While John Sauer is the last person you’d expect to come to the aid of chemical industry interest we cannot say the same for the Trump Admin EPA. Notably, Lee Zeldin started a corporate PR and Crisis management firm, Zeldin Strategies, after losing the New York gubernatorial election and his EPA includes former chemical industry lobbyists like Nancy Beck, who continued to correspond with her former employer, American Chemistry Council (2012-17), after being appointed Deputy Assistant Administrator of the Office of Chemical Safety and Pollution Prevention, during the first Trump admin, and implement their regulatory comments verbatim. In the interim between the first and second Trump admin, Beck worked as director of regulatory science for Hunton Andrews Kurth LLP, a DC law firm that helps clients in the chemical industry work around regulations. Lynn Ann Dekleva, who is the current deputy assistant administrator also lobbied on behalf of the clients of the American Chemistry Council particularly manufacturers of formaldehyde before being appointed to the EPA by Biden as the Deputy Assistant Administrator for New Chemicals in the Office of Chemical Safety and Pollution Prevention. Aaron Szabo, current Assistant Administrator for the Office of Air and Radiation is a former lobbyist for CGCN Group (2018-23), which has the American Chemistry Council as a high profile client. Alex Dominguez, who also works in the Office of Air and Radiation as the Deputy Assistant Administrator for Mobile Sources, is a former lobbyist for Jim Massie & Partners LLC and the American Petroleum Institute who hired him after his previous stint in the first Trump Admin’s EPA Office of Air and Radiation as an advisor to that Office’s Assistant Admin.
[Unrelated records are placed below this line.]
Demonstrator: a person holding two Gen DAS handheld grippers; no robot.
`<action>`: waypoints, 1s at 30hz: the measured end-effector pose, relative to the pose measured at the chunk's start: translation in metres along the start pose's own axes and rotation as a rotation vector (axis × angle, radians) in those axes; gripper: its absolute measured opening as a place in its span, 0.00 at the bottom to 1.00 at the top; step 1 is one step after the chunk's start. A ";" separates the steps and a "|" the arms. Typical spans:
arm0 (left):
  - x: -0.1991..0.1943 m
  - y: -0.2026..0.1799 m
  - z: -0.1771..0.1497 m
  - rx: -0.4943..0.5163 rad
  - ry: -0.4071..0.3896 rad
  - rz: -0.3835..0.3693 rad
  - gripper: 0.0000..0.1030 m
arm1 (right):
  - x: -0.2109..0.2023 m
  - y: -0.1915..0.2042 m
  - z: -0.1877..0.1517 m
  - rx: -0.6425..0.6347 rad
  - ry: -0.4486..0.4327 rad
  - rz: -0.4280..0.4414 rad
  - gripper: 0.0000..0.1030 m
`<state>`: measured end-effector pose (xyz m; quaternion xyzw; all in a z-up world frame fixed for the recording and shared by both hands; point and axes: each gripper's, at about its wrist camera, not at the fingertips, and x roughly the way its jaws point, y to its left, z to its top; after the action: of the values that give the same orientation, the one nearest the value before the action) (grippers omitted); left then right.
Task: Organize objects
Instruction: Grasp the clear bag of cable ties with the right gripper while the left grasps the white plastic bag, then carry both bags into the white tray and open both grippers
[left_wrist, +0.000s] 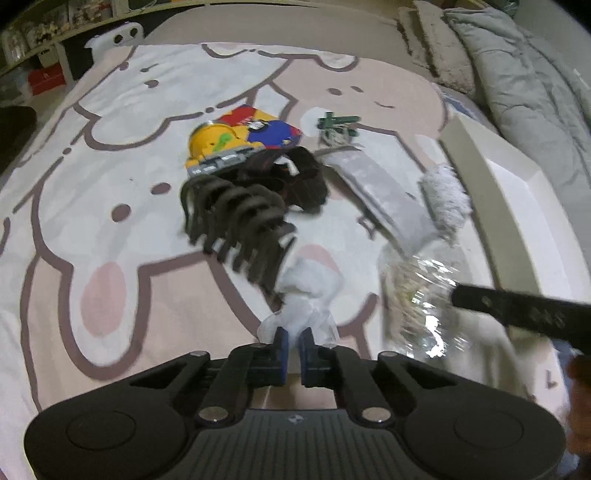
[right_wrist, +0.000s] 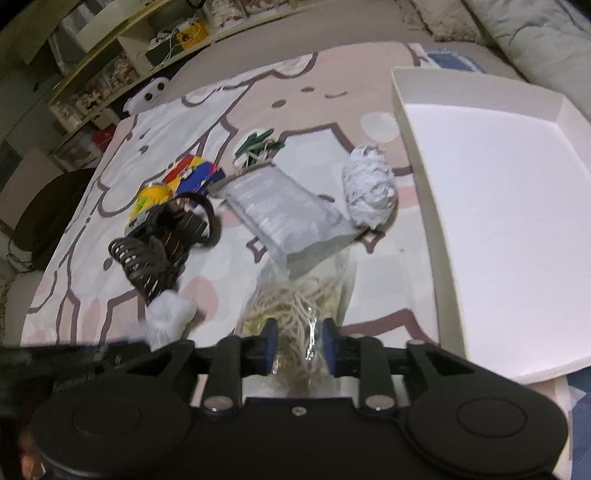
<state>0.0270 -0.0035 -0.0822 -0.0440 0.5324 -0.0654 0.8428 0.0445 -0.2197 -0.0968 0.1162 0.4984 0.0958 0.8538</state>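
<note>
My left gripper (left_wrist: 293, 341) is shut on a crumpled white plastic bag (left_wrist: 308, 291), which also shows in the right wrist view (right_wrist: 168, 312). My right gripper (right_wrist: 300, 341) is closed on a clear bag of pale string (right_wrist: 295, 299), seen too in the left wrist view (left_wrist: 413, 295). A dark brown claw hair clip (left_wrist: 236, 218) lies just beyond the white bag. A grey pouch (right_wrist: 280, 206), a white fluffy bundle (right_wrist: 369, 186), green clips (right_wrist: 258, 146), a yellow toy (left_wrist: 216, 146) and a colourful packet (left_wrist: 266, 129) lie on the patterned blanket (left_wrist: 110, 184).
An open white cardboard box (right_wrist: 498, 206) stands to the right of the pile. Grey bedding (left_wrist: 524, 74) lies at the far right. Shelves with boxes (right_wrist: 110, 74) line the back left. A dark cushion (right_wrist: 40, 214) lies left of the blanket.
</note>
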 end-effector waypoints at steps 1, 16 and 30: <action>-0.003 -0.002 -0.002 -0.002 -0.002 -0.009 0.04 | -0.001 0.000 0.000 0.003 -0.006 0.001 0.35; -0.003 -0.010 -0.003 0.051 -0.032 0.055 0.11 | 0.041 0.029 -0.008 -0.020 0.018 -0.108 0.76; 0.028 -0.002 0.015 0.024 0.007 0.092 0.43 | 0.042 0.026 -0.011 -0.065 0.075 -0.108 0.57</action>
<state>0.0523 -0.0098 -0.1005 -0.0094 0.5358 -0.0332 0.8436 0.0546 -0.1815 -0.1292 0.0575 0.5323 0.0701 0.8417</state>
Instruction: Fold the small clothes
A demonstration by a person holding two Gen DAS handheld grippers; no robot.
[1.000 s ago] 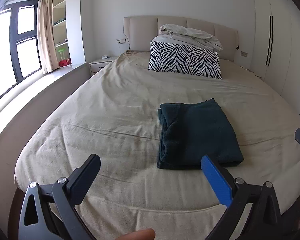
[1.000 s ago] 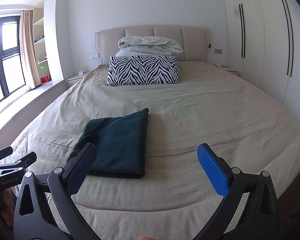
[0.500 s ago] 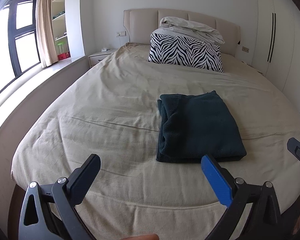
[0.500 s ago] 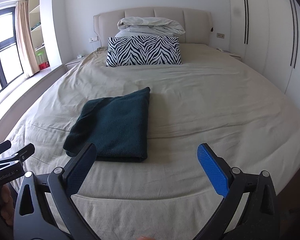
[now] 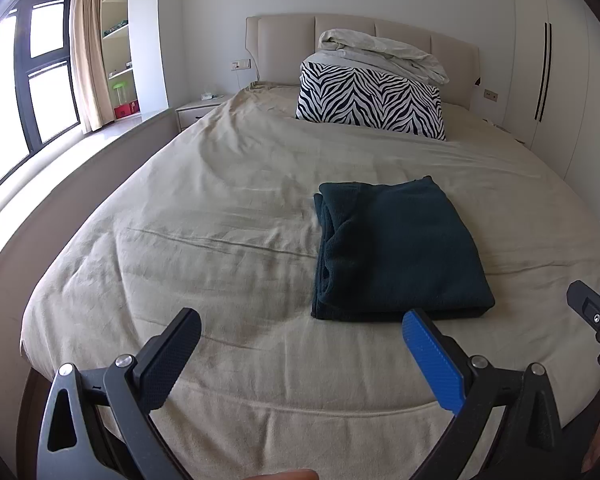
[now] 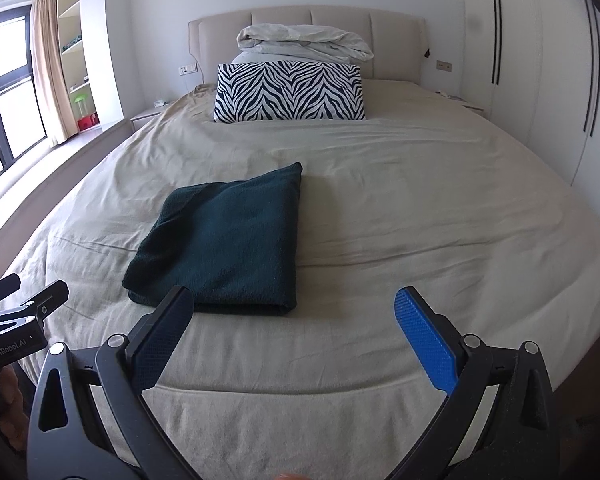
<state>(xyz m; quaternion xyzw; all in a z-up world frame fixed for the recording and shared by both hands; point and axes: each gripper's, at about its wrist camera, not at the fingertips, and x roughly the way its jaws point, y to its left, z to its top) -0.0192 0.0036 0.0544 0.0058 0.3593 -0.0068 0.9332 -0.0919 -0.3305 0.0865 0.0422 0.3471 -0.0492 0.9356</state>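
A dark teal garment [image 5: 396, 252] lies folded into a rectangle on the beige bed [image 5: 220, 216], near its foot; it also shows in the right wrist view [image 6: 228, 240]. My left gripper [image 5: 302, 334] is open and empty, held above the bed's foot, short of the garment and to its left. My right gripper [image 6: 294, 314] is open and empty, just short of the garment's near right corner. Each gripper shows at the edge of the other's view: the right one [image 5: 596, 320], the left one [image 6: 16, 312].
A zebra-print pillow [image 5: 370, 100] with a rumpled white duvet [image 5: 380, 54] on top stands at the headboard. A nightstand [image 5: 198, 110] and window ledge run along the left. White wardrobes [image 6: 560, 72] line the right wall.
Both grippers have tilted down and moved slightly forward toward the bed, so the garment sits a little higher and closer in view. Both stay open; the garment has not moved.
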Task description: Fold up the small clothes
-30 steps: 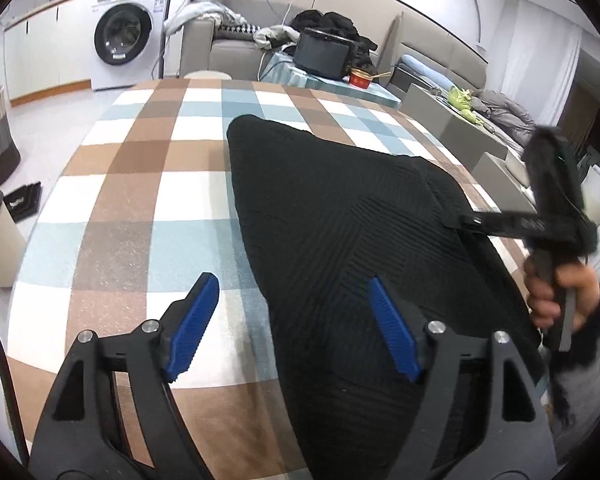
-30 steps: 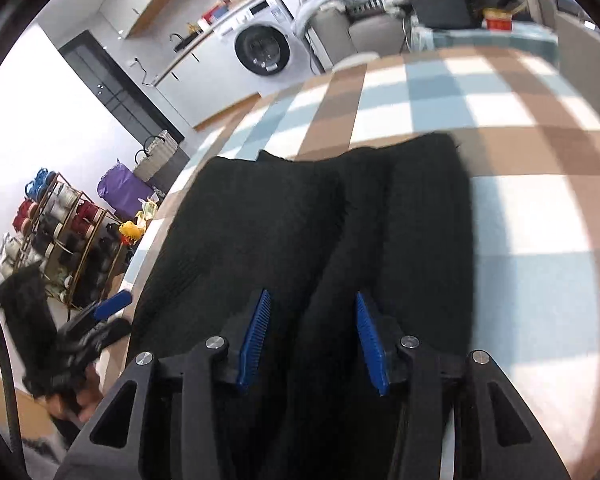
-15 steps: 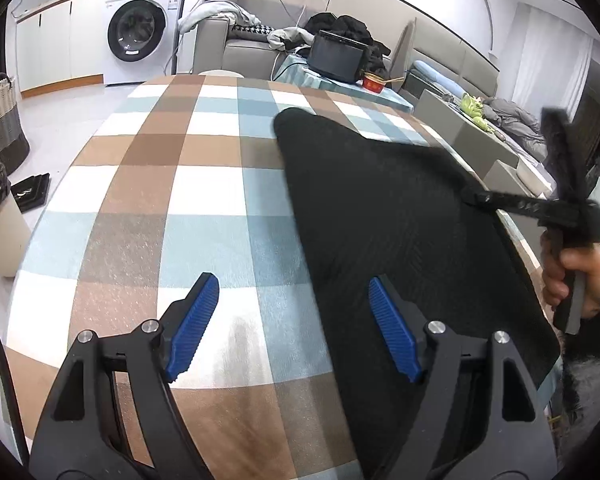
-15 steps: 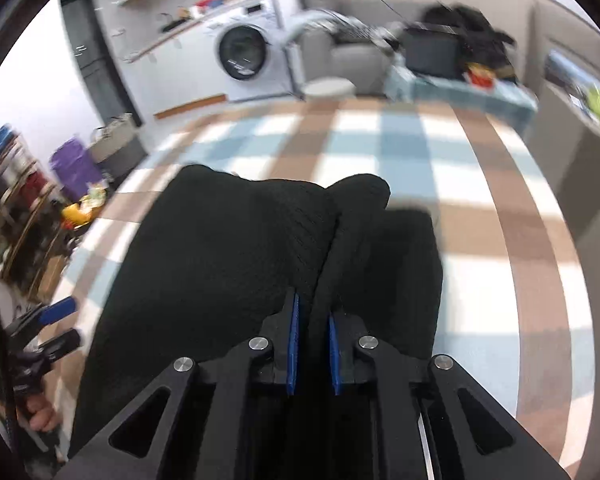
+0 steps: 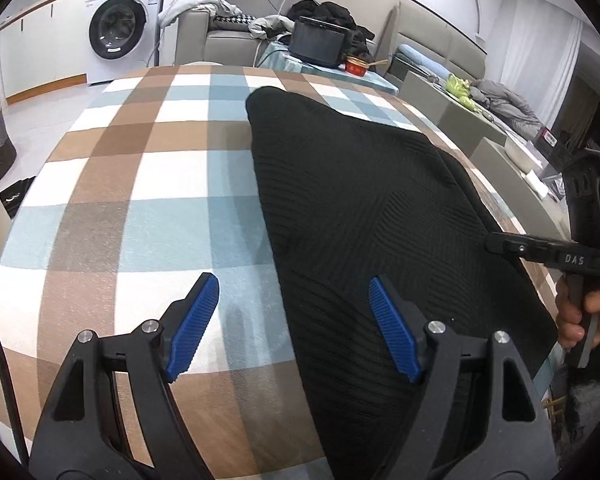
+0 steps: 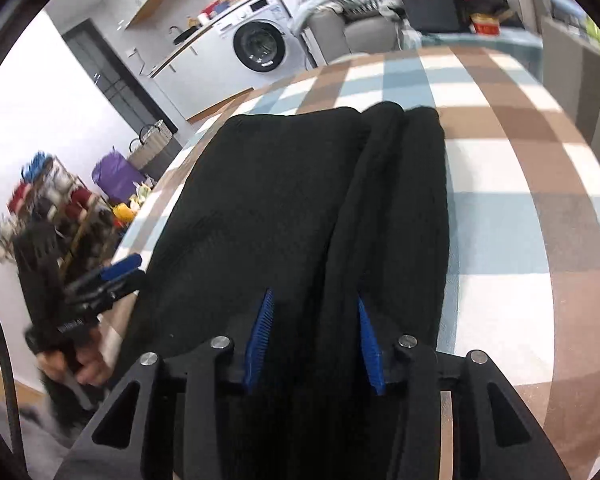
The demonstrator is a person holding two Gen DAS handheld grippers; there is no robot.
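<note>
Two grippers over one black ribbed knit garment (image 5: 360,216) on the checked tablecloth (image 5: 140,184). Right gripper (image 6: 314,340): jaws opening, raised fold ridge between them. Left gripper (image 5: 292,320): jaws spread, garment's edge between, unpinched. Advice: release fully, then flatten the ridge.

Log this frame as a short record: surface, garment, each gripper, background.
surface: checked tablecloth
garment: black knit, lying on the cloth with a raised fold along one side
left gripper: open, hovering over the knit's edge, holding nothing
right gripper: opening, the fold between its fingers, pads apart from it
background: washing machine, sofa with clothes
</note>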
Kyle Kunkler, current Deputy Assistant Administrator for Pesticides, is a former lobbyist for the American Soybean Association and Biotech industry until this year. Having this many overt corporate stooges in charge of an agency that is theoretically supposed to protect the American people from being poisoned by the same corporations they spent several years shilling for would reasonably explain why they would ignore the scientific evidence that hydrofluoric salicylic acid in the water supply is detrimental to the neurodevelopment of young children even at the current admissible concentrations.